**What you need to do**
Say how many lines in the material below hold the word "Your", and say nothing else.

**Material for the task**

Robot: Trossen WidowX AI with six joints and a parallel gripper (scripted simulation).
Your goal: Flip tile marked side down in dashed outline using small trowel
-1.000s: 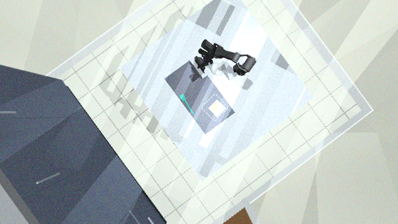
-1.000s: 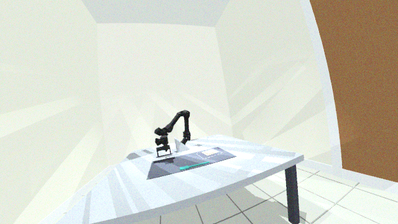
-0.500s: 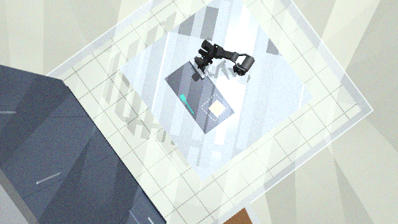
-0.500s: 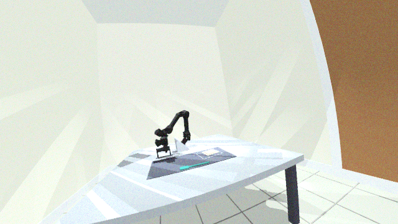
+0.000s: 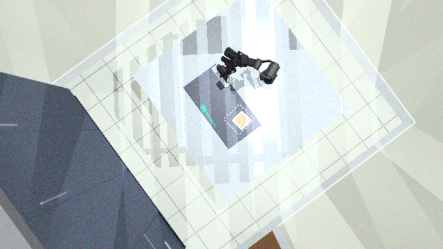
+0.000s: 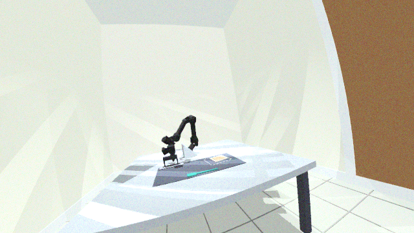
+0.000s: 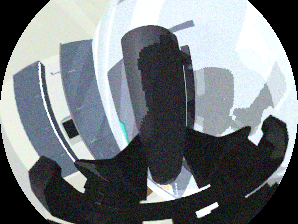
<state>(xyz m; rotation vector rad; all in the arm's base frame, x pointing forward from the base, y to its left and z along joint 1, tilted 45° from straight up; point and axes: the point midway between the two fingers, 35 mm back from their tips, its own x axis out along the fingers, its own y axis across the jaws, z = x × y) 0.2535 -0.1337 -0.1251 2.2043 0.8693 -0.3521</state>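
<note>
The tile (image 5: pixel 242 120) (image 6: pixel 218 158) lies flat on the mat (image 5: pixel 228 136) (image 6: pixel 159 180), light tan face up, inside the dashed outline (image 5: pixel 231 112); no mark can be made out on it. My gripper (image 5: pixel 222 73) (image 6: pixel 171 164) is low over the mat's far end, well away from the tile. It is shut on the trowel, whose thick dark handle (image 7: pixel 132 65) fills the middle of the wrist view. A thin pale strip below the fingers seems to be part of the trowel. The blade cannot be made out clearly.
A teal tool (image 5: pixel 203 108) (image 6: pixel 194 174) with a flat end and slim handle lies along the mat's long edge. The arm's base stands on the white table (image 5: pixel 221 188) (image 6: pixel 259 191) beside the mat. Dark cabinets (image 5: pixel 86 145) stand beyond the table.
</note>
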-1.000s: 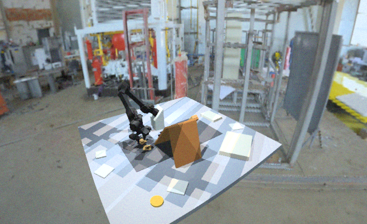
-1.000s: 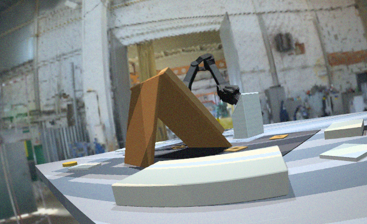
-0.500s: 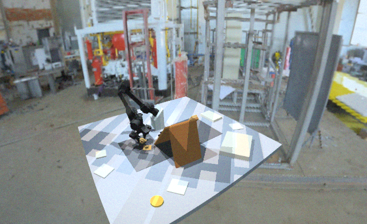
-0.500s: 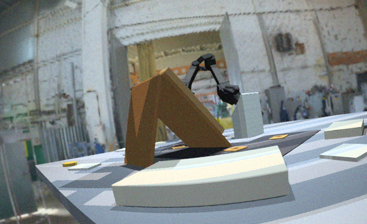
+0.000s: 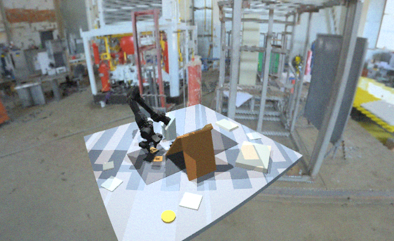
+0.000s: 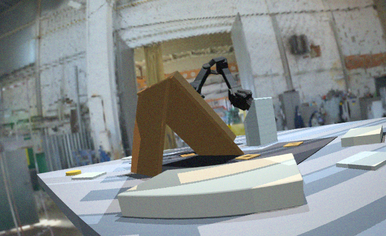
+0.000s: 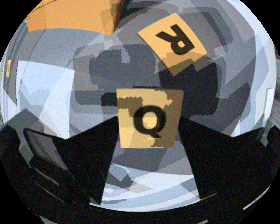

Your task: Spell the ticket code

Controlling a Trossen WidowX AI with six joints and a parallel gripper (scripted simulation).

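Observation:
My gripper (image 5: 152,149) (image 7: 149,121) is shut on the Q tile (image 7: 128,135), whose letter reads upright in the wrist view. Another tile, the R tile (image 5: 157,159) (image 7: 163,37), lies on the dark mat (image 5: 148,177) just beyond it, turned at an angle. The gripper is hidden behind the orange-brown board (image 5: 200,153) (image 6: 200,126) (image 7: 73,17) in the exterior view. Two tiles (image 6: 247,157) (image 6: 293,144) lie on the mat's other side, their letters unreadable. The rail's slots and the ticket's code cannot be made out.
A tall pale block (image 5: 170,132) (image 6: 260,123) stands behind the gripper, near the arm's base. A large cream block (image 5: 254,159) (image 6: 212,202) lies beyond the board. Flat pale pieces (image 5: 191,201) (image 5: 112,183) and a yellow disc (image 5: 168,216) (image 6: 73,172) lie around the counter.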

**Answer below**
2